Work through the material beneath and count the lines that include "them"; the answer is that number alone.

————————

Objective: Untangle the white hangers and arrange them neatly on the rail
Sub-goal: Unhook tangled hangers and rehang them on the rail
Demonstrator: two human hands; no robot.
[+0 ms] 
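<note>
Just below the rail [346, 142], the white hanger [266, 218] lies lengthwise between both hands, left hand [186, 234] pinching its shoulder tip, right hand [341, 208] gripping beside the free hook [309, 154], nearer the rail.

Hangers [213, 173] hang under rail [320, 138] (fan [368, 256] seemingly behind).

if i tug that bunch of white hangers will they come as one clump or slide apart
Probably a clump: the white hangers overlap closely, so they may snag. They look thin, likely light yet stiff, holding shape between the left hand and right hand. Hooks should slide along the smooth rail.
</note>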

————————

Exercise solution
2